▼▼▼
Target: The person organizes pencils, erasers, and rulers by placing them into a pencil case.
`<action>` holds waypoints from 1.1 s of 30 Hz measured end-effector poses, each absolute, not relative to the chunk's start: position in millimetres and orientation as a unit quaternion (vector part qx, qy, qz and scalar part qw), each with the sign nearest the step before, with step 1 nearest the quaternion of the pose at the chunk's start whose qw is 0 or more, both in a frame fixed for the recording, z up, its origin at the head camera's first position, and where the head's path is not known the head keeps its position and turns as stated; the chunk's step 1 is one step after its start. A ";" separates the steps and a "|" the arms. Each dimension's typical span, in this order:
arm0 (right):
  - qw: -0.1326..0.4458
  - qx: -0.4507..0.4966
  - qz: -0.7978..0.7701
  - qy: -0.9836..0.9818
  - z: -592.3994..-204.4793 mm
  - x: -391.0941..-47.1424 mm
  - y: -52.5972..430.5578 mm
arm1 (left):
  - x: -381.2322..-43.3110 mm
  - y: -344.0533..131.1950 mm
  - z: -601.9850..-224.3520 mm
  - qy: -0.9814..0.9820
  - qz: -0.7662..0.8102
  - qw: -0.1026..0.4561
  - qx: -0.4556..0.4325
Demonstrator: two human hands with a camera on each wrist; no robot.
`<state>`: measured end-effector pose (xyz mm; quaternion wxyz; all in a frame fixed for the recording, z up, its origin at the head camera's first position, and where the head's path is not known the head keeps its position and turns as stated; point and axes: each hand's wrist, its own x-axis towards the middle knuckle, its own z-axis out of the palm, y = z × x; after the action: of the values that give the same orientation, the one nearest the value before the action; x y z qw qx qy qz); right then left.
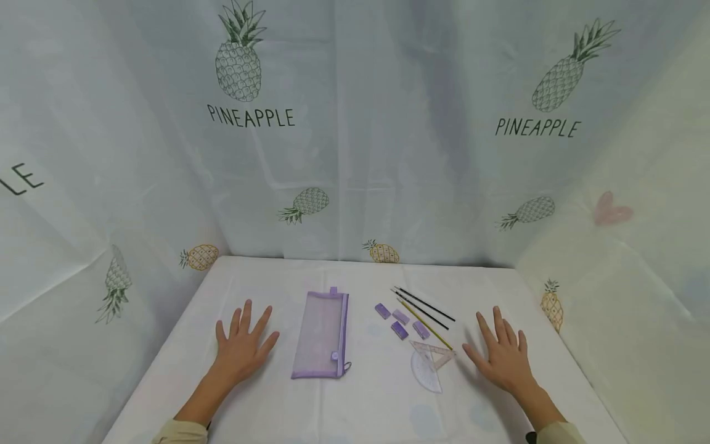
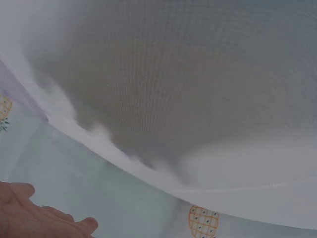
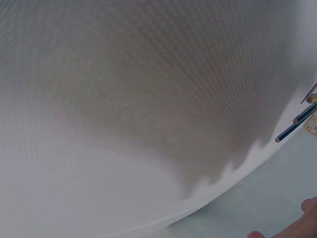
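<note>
My left hand [image 1: 240, 351] is spread over the table's left side, fingers straight, holding nothing. Right of it lies a flat purple mesh zip pouch [image 1: 320, 336], its zip along the right edge. My right hand [image 1: 503, 357] is spread too, holding nothing, to the right of the stationery. Between pouch and right hand are several purple erasers [image 1: 399, 330], two dark pencils [image 1: 426, 303] and a yellow-green pencil [image 1: 427, 325]. A clear set square [image 1: 434, 354] overlaps a clear protractor [image 1: 424, 374] close to my right thumb. Pencil ends [image 3: 297, 121] show at the right wrist view's edge.
A white cloth covers the table [image 1: 266, 407]. Pale curtains [image 1: 388, 154] printed with pineapples hang behind it and along both sides, meeting the table's edges.
</note>
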<state>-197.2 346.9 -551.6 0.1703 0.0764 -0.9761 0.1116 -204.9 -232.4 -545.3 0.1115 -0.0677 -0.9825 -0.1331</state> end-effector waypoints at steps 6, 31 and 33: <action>0.167 0.076 0.116 -0.976 -550.3 -198.6 345.6 | -205.6 -226.4 -544.2 -0.981 -0.143 0.113 -0.073; 0.174 0.081 0.113 -0.975 -542.7 -221.2 345.2 | -213.0 -137.4 -542.7 -0.981 -0.146 0.076 -0.102; 0.171 0.083 0.115 -0.975 -542.0 -223.7 344.5 | -211.2 -127.0 -542.6 -0.981 -0.146 0.070 -0.105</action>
<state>-223.7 344.5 -542.0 0.1715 0.0830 -0.9749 0.1153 -211.2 -127.0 -542.6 0.0704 -0.1047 -0.9813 -0.1456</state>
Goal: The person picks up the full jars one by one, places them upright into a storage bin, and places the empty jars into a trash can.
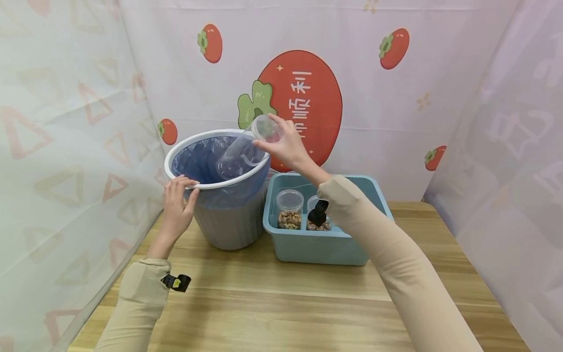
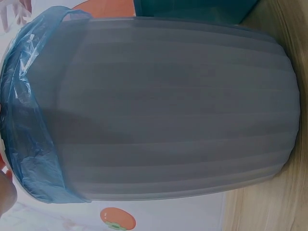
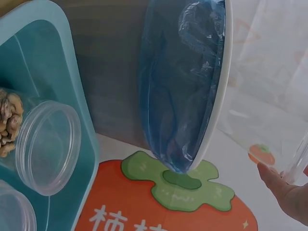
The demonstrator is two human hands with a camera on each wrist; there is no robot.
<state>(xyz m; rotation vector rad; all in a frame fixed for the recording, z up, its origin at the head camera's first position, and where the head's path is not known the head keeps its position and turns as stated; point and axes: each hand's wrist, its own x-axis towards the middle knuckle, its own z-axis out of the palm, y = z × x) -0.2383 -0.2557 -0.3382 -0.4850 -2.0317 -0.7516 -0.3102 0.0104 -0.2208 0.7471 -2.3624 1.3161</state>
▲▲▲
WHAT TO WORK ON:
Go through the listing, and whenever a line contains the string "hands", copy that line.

SOLVED PROBLEM:
Demonstrator: two human hands with a camera on each wrist; no robot.
The demonstrator is two human hands with a camera on each wrist; there is no robot.

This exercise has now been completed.